Tomaru watched his future pupil. The old sensei had come to the new lord’s morning sword practice and Arato was putting Seijun through his paces to demonstrate his student’s progress for his new instructor. Personally, Tomaru thought it was a waste of time. Arato was a superior swordsman and a fine teacher. Their styles differed in that Arato was more at home on the battlefield, and while Tomaru was a superior soldier, his fame had been won on the dueling field. Tomaru stepped to the sideline of the practice area. "Sensei Arato." Arato flicked his sword up in salute, signaling a pause and Seijun wearily replied, then lowered his sword to rest it on the ground. Arato turned to Tomaru and released his face mask. "Yes, sensei?" Arato had accepted Tomaru's presence in good grace, he had been told that the former champion would not seek to reclaim his position and Arato had been a student of Tomaru's long ago.

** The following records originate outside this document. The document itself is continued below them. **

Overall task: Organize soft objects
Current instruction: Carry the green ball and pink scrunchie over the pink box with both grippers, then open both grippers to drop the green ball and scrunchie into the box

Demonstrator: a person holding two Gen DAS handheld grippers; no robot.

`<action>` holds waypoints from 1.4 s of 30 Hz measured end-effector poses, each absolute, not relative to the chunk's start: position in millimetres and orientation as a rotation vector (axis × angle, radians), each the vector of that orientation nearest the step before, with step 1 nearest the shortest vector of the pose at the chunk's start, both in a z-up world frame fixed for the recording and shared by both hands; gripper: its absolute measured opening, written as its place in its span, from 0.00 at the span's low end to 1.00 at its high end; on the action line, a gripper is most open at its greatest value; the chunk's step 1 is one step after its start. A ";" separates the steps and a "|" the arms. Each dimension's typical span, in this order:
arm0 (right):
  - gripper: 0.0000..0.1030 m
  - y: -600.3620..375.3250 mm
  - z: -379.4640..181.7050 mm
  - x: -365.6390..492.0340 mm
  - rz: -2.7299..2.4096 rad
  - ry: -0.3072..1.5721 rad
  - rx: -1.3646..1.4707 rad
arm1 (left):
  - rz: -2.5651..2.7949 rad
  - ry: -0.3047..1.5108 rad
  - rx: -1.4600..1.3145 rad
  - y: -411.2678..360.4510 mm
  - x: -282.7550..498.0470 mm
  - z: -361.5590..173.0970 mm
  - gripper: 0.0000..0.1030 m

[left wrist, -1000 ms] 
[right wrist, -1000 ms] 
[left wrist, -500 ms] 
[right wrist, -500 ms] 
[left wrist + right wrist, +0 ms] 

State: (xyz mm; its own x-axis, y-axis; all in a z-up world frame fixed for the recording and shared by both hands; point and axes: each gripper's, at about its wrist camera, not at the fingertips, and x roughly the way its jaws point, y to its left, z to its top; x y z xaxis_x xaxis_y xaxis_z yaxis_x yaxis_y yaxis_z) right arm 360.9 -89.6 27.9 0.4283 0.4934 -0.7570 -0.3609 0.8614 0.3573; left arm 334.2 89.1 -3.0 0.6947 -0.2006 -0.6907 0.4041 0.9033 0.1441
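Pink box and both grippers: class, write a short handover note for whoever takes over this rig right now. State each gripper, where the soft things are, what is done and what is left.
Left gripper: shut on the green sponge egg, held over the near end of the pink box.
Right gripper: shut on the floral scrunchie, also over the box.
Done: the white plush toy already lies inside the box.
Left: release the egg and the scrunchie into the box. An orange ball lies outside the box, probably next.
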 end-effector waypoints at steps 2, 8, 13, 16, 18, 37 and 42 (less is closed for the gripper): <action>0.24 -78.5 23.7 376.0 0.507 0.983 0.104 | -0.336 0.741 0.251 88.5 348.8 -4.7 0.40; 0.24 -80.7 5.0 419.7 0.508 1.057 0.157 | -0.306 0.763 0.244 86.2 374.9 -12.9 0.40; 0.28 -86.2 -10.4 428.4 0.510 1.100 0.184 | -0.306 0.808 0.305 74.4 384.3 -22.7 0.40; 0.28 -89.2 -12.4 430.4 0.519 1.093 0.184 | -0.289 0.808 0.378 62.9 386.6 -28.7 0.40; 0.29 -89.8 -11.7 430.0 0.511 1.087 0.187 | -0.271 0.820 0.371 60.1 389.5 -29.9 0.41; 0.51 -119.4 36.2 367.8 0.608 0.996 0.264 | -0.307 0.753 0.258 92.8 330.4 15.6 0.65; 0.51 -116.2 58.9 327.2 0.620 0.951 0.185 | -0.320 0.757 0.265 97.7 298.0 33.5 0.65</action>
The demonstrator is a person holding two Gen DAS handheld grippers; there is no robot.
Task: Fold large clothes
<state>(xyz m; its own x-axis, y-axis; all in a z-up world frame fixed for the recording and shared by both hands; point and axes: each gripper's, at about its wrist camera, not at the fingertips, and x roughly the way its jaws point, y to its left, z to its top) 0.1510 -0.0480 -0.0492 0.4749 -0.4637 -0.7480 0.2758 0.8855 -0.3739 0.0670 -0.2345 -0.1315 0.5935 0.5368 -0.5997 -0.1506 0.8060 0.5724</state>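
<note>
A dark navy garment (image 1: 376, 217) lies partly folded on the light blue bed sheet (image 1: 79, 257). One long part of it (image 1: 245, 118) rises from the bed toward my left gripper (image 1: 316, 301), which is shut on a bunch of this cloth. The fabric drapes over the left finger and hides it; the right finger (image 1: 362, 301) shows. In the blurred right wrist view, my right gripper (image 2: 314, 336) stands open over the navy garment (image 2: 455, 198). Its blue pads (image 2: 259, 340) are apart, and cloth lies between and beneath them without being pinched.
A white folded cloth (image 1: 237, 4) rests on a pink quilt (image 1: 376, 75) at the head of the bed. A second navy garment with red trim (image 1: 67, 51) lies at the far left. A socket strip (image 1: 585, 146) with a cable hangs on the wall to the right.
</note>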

"I think I see what Seijun's problem is, may I take your place so you can observe him?"
"Certainly, do you wish to get your armor?"
"No, but if I may borrow your sword, that will be fine." Arato passed Tomaru his practice sword and stepped out of the practice area, removing his mask and helmet to allow the sweat to dry from his shaven head.
Tomaru stepped up to Seijun and bowed. Then he stepped back a pace and raised his sword in salute. Seijun saluted as well. "We will begin at slow pace my lord" Tomaru's sword moved from the salute position to ready, and when Seijun was set, Tomaru began the attack in slow motion. Seijun replied as well, meeting the sensei's blade in the parry as instructed. When he began the move for the counterstrike, Tomaru ordered, "Hold my lord. See Arato, his stance is too erect. He needs to crouch on the parry and straighten as he strikes."
Arato walked over and paced around his student.
"I see your point. My lord; when you begin the parry, bend at the knees and crouch down about a hand span. When you begin your strike, straighten your legs to put extra strength in your strike. Back to guard positions!" Arato clapped his hands and stepped back. When the two had readied their swords again, he shouted, "Slow pace, begin!"
Tomaru again swept his sword forward in the attack, precisely as Arato had. Seijun's face wrinkled in concentration as he simultaneously crouched and brought his sword around to parry. The two blades clacked together and as Seijun's parry forced Tomaru's blade out of position, he straightened and carried through with the counterattack. The tip of the wooden blade poked Tomaru in the chest and Arato clapped his hands again. "Stop.” He moved forward and examined their positions. "Excellent, my lord!”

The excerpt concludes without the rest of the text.